Friday, 23 January 2009

The digital leveller

It's sometimes nice to reflect on the positive work that's done by telecoms. In amongst all the hard-bitten competition we sometimes forget that this industry is (as Sellar and Yeatman would have said) "a good thing". Mobile broadband in particular offers an opportunity to bridge the digital divide that threatens the economic opportunities of rural populations across the world.

As one example of mobile broadband as digital leveller, the Irish government has announced a €223 million scheme to roll out services to the 10% of the population that currently have no access to broadband over the next 2 years. As the underserved are rural the lion's share of responsibility for connecting the unconnected will fall to mobile. The government has contracted 3 to provide HSDPA coverage at a cost of €19.99 per month. A small proportion of the population will also be connected by satellite.

With Keynesian economic theory once more to the fore in many European countries, I think we can expect a number of governments to pursue big ticket digital infrastructure projects and for many, mobile is the only realistic option.

Now I've got that out of the way, I'll return to my old cynical self.


  1. Ah, policy debate, my favourite pet topic of the moment.

    There's different ways to view the digital divide, and mobile seems like a solution for the urban/rural part of the equation, but not necessarily for the rich/poor part.

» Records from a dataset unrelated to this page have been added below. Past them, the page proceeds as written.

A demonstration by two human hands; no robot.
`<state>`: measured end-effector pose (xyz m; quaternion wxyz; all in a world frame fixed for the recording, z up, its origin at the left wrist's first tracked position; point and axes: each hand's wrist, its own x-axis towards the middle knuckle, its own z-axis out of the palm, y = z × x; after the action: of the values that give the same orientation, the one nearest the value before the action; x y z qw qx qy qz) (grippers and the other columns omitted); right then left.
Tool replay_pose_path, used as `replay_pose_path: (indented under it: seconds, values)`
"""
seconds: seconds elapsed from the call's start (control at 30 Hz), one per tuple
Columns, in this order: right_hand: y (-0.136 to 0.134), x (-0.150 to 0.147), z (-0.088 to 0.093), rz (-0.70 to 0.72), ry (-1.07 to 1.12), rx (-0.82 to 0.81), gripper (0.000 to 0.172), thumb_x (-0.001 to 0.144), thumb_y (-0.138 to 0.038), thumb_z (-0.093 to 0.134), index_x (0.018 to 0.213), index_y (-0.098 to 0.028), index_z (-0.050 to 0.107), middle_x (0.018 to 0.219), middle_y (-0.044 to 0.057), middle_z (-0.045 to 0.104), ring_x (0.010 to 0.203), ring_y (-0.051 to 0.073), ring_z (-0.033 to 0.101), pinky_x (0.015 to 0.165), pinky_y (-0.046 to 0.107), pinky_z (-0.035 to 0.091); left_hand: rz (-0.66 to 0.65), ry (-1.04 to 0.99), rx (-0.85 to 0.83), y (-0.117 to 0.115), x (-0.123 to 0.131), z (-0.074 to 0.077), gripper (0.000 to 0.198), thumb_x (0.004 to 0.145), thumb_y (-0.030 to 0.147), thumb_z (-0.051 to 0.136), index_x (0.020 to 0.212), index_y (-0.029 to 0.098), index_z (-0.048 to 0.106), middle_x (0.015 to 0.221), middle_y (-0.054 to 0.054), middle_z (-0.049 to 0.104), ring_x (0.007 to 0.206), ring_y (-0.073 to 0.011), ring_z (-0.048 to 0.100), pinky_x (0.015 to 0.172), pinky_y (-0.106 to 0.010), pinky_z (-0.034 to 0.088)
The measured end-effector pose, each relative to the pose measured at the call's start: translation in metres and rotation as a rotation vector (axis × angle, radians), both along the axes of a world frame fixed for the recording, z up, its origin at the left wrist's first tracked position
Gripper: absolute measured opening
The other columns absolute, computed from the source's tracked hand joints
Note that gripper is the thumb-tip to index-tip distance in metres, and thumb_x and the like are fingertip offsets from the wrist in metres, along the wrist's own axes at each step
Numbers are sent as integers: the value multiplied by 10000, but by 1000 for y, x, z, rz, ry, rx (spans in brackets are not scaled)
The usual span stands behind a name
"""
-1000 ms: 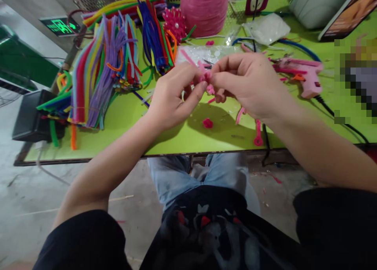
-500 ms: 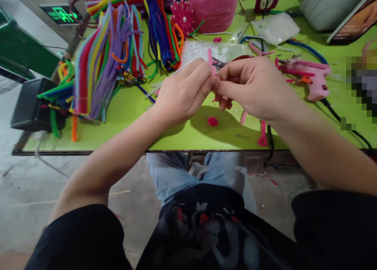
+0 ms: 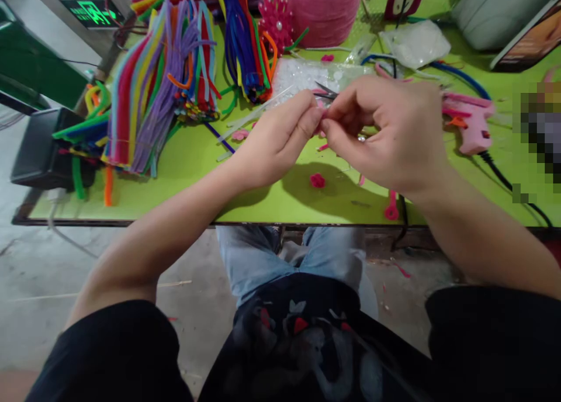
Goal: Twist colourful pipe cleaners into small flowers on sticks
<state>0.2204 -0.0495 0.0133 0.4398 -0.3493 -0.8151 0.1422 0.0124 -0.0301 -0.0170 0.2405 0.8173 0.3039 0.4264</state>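
Fingertips (image 3: 309, 120) of the left hand (image 3: 280, 131) and right hand (image 3: 392, 130) pinch one pink piece (image 3: 322, 112), largely hidden, at the wearer's twelve o'clock. One pink flower (image 3: 317, 180) lies at its six; one glue gun (image 3: 475, 126), front concealed, at three.

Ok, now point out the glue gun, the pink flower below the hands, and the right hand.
Glue gun (image 3: 475, 124): head view, upper handle.
Pink flower (image 3: 318, 180): head view, its middle.
Right hand (image 3: 394, 130): head view, back of the hand.
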Motion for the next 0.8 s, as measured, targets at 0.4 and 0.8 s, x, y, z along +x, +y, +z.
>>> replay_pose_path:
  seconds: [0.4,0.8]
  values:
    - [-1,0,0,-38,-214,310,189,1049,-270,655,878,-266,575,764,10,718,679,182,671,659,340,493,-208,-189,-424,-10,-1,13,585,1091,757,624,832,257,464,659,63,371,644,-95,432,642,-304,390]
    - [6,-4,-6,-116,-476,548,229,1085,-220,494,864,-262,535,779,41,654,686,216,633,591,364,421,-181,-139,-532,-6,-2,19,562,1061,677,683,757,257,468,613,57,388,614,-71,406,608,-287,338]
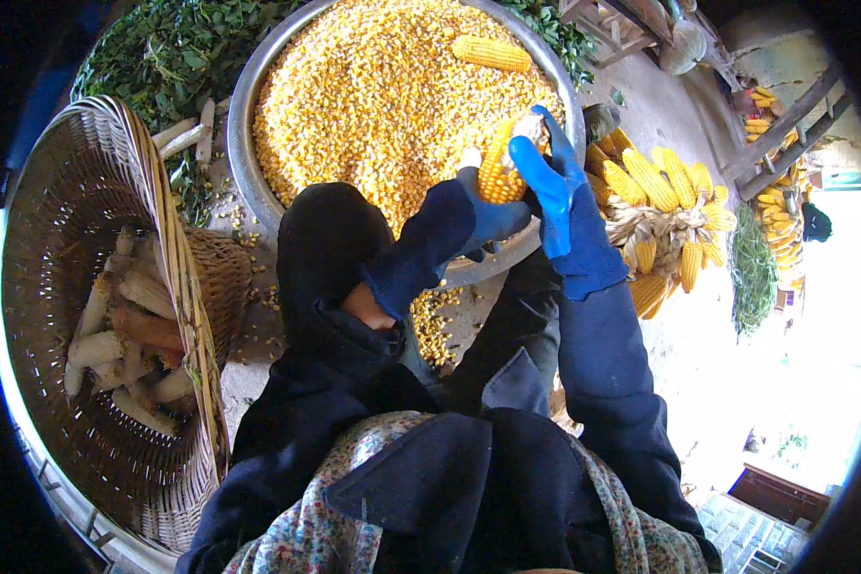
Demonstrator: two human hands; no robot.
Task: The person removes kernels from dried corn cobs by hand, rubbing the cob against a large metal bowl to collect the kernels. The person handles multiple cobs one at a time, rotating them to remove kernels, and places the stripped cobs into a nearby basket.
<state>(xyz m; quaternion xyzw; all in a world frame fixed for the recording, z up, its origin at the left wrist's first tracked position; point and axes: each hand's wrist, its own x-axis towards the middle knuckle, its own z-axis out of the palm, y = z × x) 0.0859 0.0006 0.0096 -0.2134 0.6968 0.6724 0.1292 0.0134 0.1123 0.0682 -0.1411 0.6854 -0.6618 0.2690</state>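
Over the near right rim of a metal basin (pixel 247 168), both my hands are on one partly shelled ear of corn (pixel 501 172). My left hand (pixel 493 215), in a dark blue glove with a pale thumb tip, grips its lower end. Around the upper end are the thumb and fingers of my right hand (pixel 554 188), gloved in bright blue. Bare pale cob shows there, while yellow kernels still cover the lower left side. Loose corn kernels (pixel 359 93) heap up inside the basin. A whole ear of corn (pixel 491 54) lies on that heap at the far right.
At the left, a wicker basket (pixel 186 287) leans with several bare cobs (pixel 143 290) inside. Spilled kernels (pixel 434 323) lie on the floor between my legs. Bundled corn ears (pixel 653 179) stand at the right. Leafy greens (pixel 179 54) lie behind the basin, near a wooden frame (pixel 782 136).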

    In addition, as next generation wireline gains momentum and services that fit that ecosystem start to appear, it may be that mobile broadband remains to wireline fiber what dial-up is to DSL: a solution that allows you to access the bare minimum but cuts you from 95% of online activities.

    Having said that, even in Keynesian times, investing in fiber deployment in rural areas is unlikely to happen. Some communities in the UK are taking matters into their own hands though, see

  2. It remains a mystery why the UK and Ireland are utter and bitter failures in telecommunications infrastructure. Both are small countries with large populations compared to the Scandinavian countries who have universal broadband and mobile available, even in the most remote locations.

  3. Sammael99 - I agree that there is a misconception that urban/rural is somehow the same as rich/poor. In fact quite the reverse. There are, however, a number of regions which are particularly depressed (and in receipt of additional EU funding) precisely because they are remote. I'm thinking particularly of Cornwall. What we want to avoid is a USO simply encouraging rich people to work from their second home in Cornwall once a week. An impossible balance to strike though.